Inicio » DIARIO » Anticoagulante

Anticoagulante

            La repulsión de la gente, su miedo, lo valioso de su tiempo -sólo para ellos, nunca compartido-, nos juntó a todo el grupo en esta geografía compartida; que si sobrevoláramos más allá de los muros que la encierran -hubo muros y los seguirá habiendo- veríamos a cientos o miles de personas que bien cabrían como miembros de nuestro grupo. Fuimos mocosos impertinentes, infantes que hablaban como adultos, sufridores y malentendidos, filósofos sin título, soñadores, sufridores (dos veces). Y lo que fuimos y somos se ha alimentado con la separación del resto (¿normal?, ¿dolorosa?), con sus silencios vacíos ante nuestra presencia, los desplantes, las caras serias. Tuvimos que cambiar de hogar decenas de veces, padecer la punzada de miradas envidiosas, seguir caminando mirando al suelo, retrasarnos algunos años. Escuchamos música que no existe o que hay que buscar demasiado. Visionamos películas que nadie ve o que nadie entiende. Perdemos el tiempo y suspiramos, absortos en nimiedades. Y perdemos, para el resto perdemos, y por eso tantas veces perdemos para nosotros mismos. Pero un día nos encontramos con algún miembro del grupo, o concertamos momentos para juntarnos todos, porque cada uno se ha reconocido como uno y único y entiende la individualidad del otro, nos juntamos para darnos cuenta que la vida es algo más que una soledad llena, que es una soledad compartida. Nos juntamos para enfrentar los problemas, pocas veces tan solo nuestros y casi siempre de fuera, pero tan asimilados hasta ser nuestros. Hablamos de heridas y curaciones, de enfermedades vividas y de remedios, de plantas y drogas para agudizar las visiones, de encontronazos, de caídas, de futuros sueños. Y nos adentramos en el mundo, en la calle, tras la despedida, con orgullo maltrecho y cabizbajos, pero con orgullo, para enfrentarnos a él y al día a día denso del cual soñamos con ser anticoagulante.

DIARIO

2 Comentarios to “Anticoagulante”

  1. Hola!!!
    He leído tu escrito y tengo unas preguntas para ti: vas a dejar que la hierba siga creciendo sobre el camino? Vas a dejar que se acumulen mas piedras sobre él hasta que llegue un momento en que no veas lo que hay al otro lado del muro? Piensas tirar cinco años de confidencias, de momentos irrepetibles, de risas, de lágrimas, etc por la borda sólo porque el orgullo te ha vencido y no eres capaz de quitar ni siquiera unos granos de arena del maldito camino?
    Si es así, si tu orgullo puede más que todo lo que hemos pasado juntos lo respeto, pero me duele en el alma; tal vez hemos vivido las cosas de forma diferente y no han significado lo mismo para ambos, lo que todavía me duele más.
    Ya no estoy dolida por lo que pasó; no te culpo por lo que sentiste, es más, lo entiendo, aunque también te digo que la forma de manifestarlo no fue la adecuada. Ya nada de eso importa; sólo me quema el que te hayas quedado de brazos cruzados, almenos, a mis ojos, porque me das a entender cosas que, sinceramente, no me esperaba.
    Te hecho de menos, pero no soy yo quien tiene la pelota en su tejado; no puedo acercarme, sólo mantenerme expectante.
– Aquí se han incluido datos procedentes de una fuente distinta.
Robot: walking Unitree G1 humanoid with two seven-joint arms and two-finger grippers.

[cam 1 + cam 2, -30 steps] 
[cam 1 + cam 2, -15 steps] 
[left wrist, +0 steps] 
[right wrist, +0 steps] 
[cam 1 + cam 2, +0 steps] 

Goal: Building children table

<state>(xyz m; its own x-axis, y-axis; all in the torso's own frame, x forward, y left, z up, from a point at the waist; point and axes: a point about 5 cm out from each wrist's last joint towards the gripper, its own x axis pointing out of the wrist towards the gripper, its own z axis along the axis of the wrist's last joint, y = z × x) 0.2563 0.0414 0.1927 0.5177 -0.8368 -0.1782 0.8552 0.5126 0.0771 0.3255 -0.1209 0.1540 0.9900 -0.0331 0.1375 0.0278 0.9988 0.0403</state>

  2. José Luis Andreu Berzosa

    Vaya, simplemente YO. Veo que te ha resultado más fácil escribir que hablar.Me alegra que te expreses. También lo he pasado yo un poco mal.Me da la sensación que soy el único que se equivoca (y no sólo contigo). No me duele dar algo bonito y que siento: mis abrazos son sinceros. No me tiene que sentar mal el darte cariño y menos a ti, que te quiero mucho. ¡No me hagas sentir mal! Hubiera preferido que hablaras conmigo ya que me tenías cerca. Yo no salí corriendo, pensé que la que tenías que hablar eras tú, por eso respeté tu silencio (no es mi orgullo; mi orgullo no lo tocaste tú). Yo no tengo nada nuevo que contarte, solo que sigo siendo tu amigo hasta que tú quieras. Bueno, gracias por romper el silencio, hablamos a la vuelta. Besos y abrazos!